Hello everyone.
I have been pondering this for the past few weeks, and I’ve brought something that I’m still unsure about.
Of course, this might be basic content, but… even after looking at other people’s Q&A, there are many parts that are not well understood or are unclear.
1. DOS data of GGA and r2SCAN calculation data
In the case of Density of states, I obtain an energy and density database in the following manner, which is then used for plotting graphs.
76 dos = mpr.get_dos_by_material_id(mid)
77 energies = dos.energies # numpy array
78 densities = dos.get_densities() # numpy array
79 efermi = dos.efermi
80 idx = (abs(energies - efermi)).argmin()
81 dos_at_fermi = densities[idx]
The code for obtaining Entry energy and Cohesive energy was used as follows.
Unlike Cohesive, I understand that Entry values can differ between GGA and r2SCAN.
49 # Get GGA energy
50 thermo_docs = mpr.materials.thermo.search(material_id)
51 for thermo_doc in thermo_docs:
52 if "GGA" in thermo_doc.entries:
53 gga_energy_per_atom = thermo_doc.entries["GGA"].uncorrected_energy_per_atom # GGA energy per atom
54 total_energy = thermo_doc.entries["GGA"].uncorrected_energy # total energy in GGA
55 task_id = next(prop.task_id for prop in thermo_doc.origins if prop.name == "energy")
56 composition = thermo_doc.composition.as_dict()
265 # Get Cohesive energy
266 cohesive_energy = mpr.get_cohesive_energy(
267 material_ids=[material_id], normalization="atom" # normalize with number of atoms
268 )[material_id] # Results are returned as dictionary
In DOS, it is thought that there would be different values depending on the r2SCAN and GGA methods. What calculation method is the DOS in the database based on?
Since Materials Project uses meta-GGA, are you using the calculated values from r2SCAN calculations for GGA structural optimization?
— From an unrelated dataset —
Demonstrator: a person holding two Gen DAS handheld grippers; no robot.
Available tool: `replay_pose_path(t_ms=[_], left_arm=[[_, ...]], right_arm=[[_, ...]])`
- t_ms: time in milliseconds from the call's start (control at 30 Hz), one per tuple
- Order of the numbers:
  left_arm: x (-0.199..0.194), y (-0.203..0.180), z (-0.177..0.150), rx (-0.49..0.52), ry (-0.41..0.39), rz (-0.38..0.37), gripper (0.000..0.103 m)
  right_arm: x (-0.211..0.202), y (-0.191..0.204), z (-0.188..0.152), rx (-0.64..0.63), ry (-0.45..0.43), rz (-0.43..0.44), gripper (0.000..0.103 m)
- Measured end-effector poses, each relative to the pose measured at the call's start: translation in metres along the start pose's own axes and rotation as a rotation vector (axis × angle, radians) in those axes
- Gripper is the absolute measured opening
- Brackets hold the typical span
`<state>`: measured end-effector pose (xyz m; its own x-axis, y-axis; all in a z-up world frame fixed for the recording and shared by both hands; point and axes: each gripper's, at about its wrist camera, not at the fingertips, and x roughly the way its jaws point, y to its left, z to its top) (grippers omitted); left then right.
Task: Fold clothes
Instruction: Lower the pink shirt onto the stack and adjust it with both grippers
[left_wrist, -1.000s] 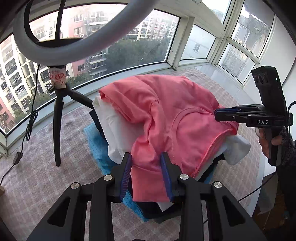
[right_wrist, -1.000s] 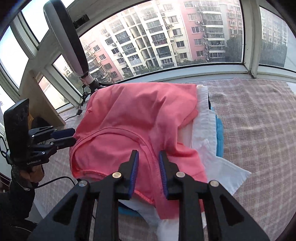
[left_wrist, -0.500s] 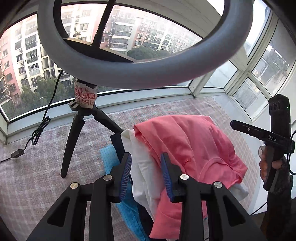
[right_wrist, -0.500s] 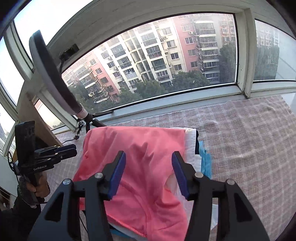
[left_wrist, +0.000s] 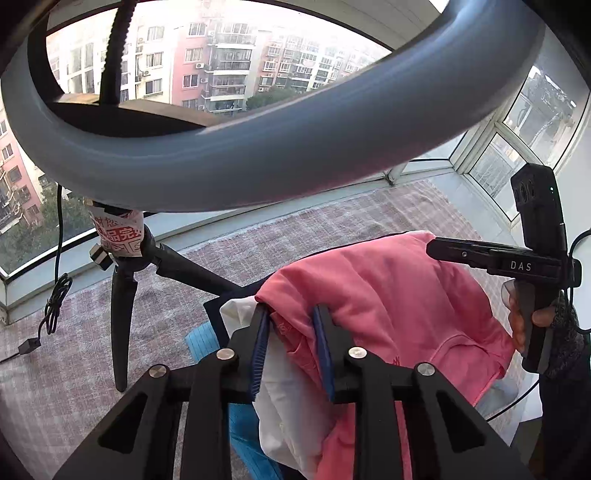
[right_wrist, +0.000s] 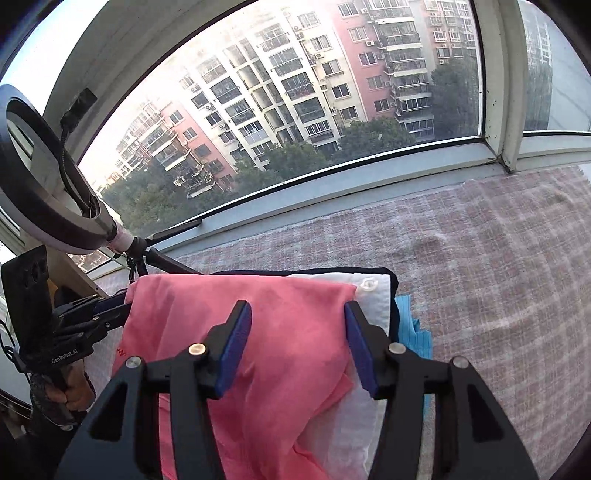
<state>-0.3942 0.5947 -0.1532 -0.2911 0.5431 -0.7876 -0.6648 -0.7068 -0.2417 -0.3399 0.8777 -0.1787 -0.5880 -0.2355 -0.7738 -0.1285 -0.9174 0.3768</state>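
Note:
A pink garment (left_wrist: 399, 295) lies on top of a pile, over a white garment (left_wrist: 280, 398), a dark one and a blue one (right_wrist: 417, 336). My left gripper (left_wrist: 291, 332) is at the pink garment's left end. Its jaws are closing, and a bunched fold of pink fabric fills the gap between the blue pads. In the right wrist view the left gripper (right_wrist: 118, 304) meets the pink edge. My right gripper (right_wrist: 295, 332) hangs open above the pink garment (right_wrist: 288, 325) with nothing pinched. Seen from the left wrist, the right gripper (left_wrist: 436, 248) hovers over the garment's far right side.
The pile rests on a checked pinkish cloth (right_wrist: 498, 258) that covers a window ledge. A ring light (left_wrist: 295, 158) on a black tripod (left_wrist: 122, 314) stands close to the left of the pile, its cable (left_wrist: 55, 299) trailing on the cloth. Window frames bound the far side.
The right gripper's jaws went from nearly shut to wide apart and it drew back from the pink garment. The left gripper slid toward the ring light and narrowed onto a pink fold.

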Motion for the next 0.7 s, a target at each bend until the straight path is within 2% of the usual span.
replay_pose_path(t_ms=[33,133,267,333,400,433,467,533,600,633,700], left_arm=[[0.000,-0.002,0.000,0.011,-0.003,0.007,0.012],[-0.004,-0.008,-0.001,0.053,-0.017,0.032,0.008],[-0.021,-0.018,-0.001,0.097,-0.078,0.067,0.007],[-0.027,-0.015,0.001,0.146,-0.116,0.155,0.006],[-0.014,-0.012,0.001,0.162,-0.097,0.227,0.006],[-0.008,-0.008,0.000,0.151,-0.073,0.213,0.007],[-0.005,-0.004,-0.001,0.132,-0.058,0.196,0.009],[-0.011,0.004,-0.004,0.103,-0.055,0.163,0.009],[-0.027,0.007,-0.010,0.090,-0.063,0.123,0.010],[-0.035,0.009,-0.014,0.087,-0.064,0.110,0.012],[-0.048,0.009,-0.027,0.076,-0.031,0.034,0.020]], right_arm=[[0.003,-0.002,-0.001,0.005,0.011,0.000,0.049],[0.007,-0.005,-0.004,0.014,0.019,0.006,0.016],[-0.008,-0.005,-0.005,0.015,-0.020,0.038,0.007],[-0.020,0.001,-0.003,-0.019,-0.058,0.006,0.007],[-0.029,0.008,0.000,-0.099,-0.101,-0.107,0.007],[-0.026,0.008,0.001,-0.115,-0.092,-0.149,0.007],[-0.022,0.002,0.002,-0.080,-0.068,-0.138,0.008],[-0.015,-0.014,0.003,0.013,-0.015,-0.092,0.008],[-0.023,-0.022,-0.002,0.070,-0.029,-0.012,0.009],[-0.027,-0.022,-0.004,0.069,-0.023,0.004,0.012],[-0.036,-0.018,-0.011,0.039,-0.012,-0.006,0.022]])
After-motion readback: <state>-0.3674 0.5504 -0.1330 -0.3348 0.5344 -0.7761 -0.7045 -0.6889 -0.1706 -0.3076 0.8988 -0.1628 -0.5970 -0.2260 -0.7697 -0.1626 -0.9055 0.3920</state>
2. Normalization through Volume
I want to normalize the DOS through volume, and to do this, I need to know the structure of the cell used during calculation to add to the database. Are these calculation results from a primitive cell or a conventional cell?
Most data structures that can be obtained from the Materials Project website (to the extent of my knowledge, all of them) have a conventional cell structure. Would it be correct to use the volume of the conventional cell for normalization?
After seeing another user’s query and modifying the code to obtain the following data, I’m unsure what it means. In cases where both Conventional and Primitive are True, is the data uploaded based on a Conventional or Primitive structure?
Are DOS and BAND data based on primary cells or conventional cells?
| Formula (Conventional structure) | MPID | DOS_Primitive | DOS_Conventional | BS_Primitive | BS_Conventional |
|---|---|---|---|---|---|
| Al1Co1 | mp-284 | True | True | True | True |
| Be1Co1 | mp-2773 | True | True | True | True |
| Be20Co4 | mp-1071690 | True | False | True | False |
| Be6Co2 | mp-1183423 | True | False | True | False |
| Ce8Co16 | mp-1112 | True | False | True | False |
| Co12B4 | mp-20373 | True | True | True | True |
| Co12S18 | mp-1183728 | True | False | True | False |
| Co12Se16 | mp-20456 | True | False | True | False |
| Co1I2 | mp-569610 | True | False | True | True |
3. Difference between DOS calculated directly and DOS extracted from database
(The data above is raw data from API. Not normalized)
I understand that there can be differences in the graph shape because the values are extracted from SCF calculation results.
(The reason for extracting from SCF is that rough data was needed for pre-screening.)
However, the actual density values appear lower than those obtained through the API. What is the reason for this?
I am grateful to those who diligently answer my often insufficient questions.
I always end up writing long texts, and I am thankful that you take the time to read them with interest.